The U of A Division of Agriculture Cooperative Extension Service is one of the many partners implementing the 21st Century Families Grant at Acorn campus this year. County Extension Agent Carla Vaught is spending every other Monday working with the program conducting a program called AgVentures. The number one concern of the extension advisory council agriculture committee in Polk County is the lack of knowledge among the general public about where their food comes from.       AgVentures is a science based program developed by Vaught to help teach students about modern food production.  Lessons include hands on activities as well as a presentation at each session about an aspect of a commodity produced in Polk County or a commodity trending at the time. This partnership and series of lessons are being designed to help students become more agriculture literate. Lessons touch on the economic impact of agriculture in Polk County as well as possible careers in agriculture science fields.

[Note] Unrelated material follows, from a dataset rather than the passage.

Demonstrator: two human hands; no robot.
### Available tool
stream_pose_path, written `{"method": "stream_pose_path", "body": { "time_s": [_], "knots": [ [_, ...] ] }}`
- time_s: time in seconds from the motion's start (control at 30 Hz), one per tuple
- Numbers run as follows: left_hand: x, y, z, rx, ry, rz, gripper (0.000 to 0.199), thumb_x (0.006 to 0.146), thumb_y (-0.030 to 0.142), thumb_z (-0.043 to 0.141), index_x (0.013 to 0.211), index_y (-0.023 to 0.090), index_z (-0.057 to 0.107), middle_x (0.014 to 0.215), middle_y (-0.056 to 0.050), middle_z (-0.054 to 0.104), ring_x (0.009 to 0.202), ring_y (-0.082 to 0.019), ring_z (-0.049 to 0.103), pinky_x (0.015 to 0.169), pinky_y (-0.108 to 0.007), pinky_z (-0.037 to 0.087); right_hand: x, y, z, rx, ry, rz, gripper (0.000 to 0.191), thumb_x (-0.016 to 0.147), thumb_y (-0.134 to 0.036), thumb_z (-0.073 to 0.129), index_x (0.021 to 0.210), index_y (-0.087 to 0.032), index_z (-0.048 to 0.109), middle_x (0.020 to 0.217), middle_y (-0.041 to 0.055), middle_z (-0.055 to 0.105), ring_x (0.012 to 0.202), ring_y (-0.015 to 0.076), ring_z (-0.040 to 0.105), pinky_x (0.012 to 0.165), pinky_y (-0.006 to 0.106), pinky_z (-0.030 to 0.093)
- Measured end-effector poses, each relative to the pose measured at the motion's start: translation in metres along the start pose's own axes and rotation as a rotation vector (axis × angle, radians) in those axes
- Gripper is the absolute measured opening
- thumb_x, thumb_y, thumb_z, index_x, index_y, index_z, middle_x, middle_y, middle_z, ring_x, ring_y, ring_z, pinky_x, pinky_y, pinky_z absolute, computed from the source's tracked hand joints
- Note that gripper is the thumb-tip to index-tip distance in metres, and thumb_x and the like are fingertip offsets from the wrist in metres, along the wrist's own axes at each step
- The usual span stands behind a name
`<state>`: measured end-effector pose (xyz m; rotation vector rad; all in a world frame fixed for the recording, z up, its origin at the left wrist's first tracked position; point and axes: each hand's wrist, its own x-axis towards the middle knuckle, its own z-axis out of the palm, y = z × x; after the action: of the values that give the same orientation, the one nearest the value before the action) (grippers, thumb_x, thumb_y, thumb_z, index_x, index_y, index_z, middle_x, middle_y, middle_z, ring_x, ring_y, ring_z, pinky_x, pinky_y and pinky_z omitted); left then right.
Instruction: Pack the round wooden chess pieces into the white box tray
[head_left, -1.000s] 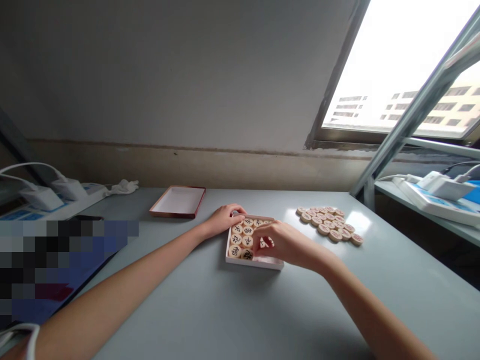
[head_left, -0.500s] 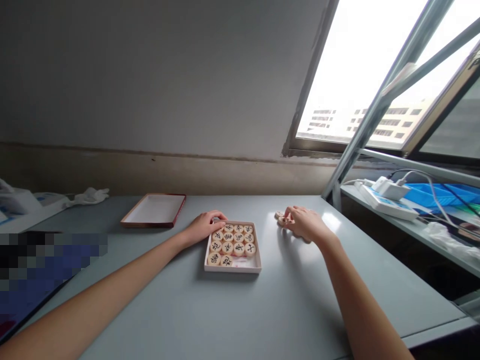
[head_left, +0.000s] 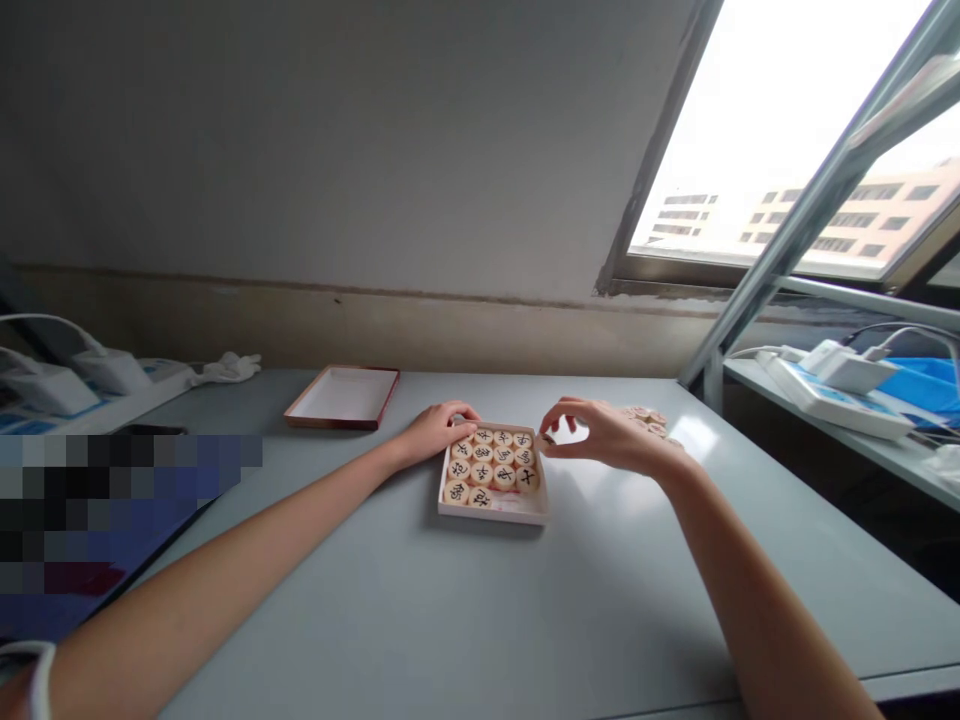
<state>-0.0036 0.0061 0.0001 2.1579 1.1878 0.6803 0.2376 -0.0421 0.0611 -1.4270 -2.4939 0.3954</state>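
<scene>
A shallow white box (head_left: 491,514) sits on the desk in front of me, holding rows of round Chinese chess pieces (head_left: 482,474) with black characters. Bare box floor shows at its near right corner. My left hand (head_left: 441,432) grips the far left corner of the box, thumb over the rim. Just off the box's right edge, my right hand (head_left: 581,432) pinches a chess piece (head_left: 550,438) between thumb and fingers; the fingers partly cover it. Behind the right hand lie several loose chess pieces (head_left: 651,420), partly hidden by it.
A box lid (head_left: 343,397) with red sides lies inside-up at the back left of the grey desk (head_left: 465,620). Power strips with white chargers (head_left: 112,370) are at the left; another strip (head_left: 832,395) sits on the right shelf. A metal post (head_left: 757,280) stands at the back right.
My right hand has lifted a chess piece from the loose group and carried it left to the box's edge. The left hand stays on the box. The view has shifted slightly left.
</scene>
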Motion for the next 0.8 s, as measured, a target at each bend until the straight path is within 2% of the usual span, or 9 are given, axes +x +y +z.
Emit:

The first session of AgVentures featured table egg production. The students participated in a virtual field trip to an egg farm.  Following their tour, students evaluated eggs and looked at the exterior and interior of eggs purchased in a local grocery store. They also got to look at eggs produced in a local backyard flock.  This observation lead to learning about egg grades and uniformity of a carton of eggs. After the physical evaluation, a blind taste test of scrambled eggs was conducted. Students involved couldn’t distinguish any differences in any of the types of eggs.  This lead to a discussion about the cost per dozen of eggs and whether they perceived any one type of egg should be priced higher than the others. Students were also challenged to eat a pickled quail egg on Halloween. They certainly looked like “eyeballs”.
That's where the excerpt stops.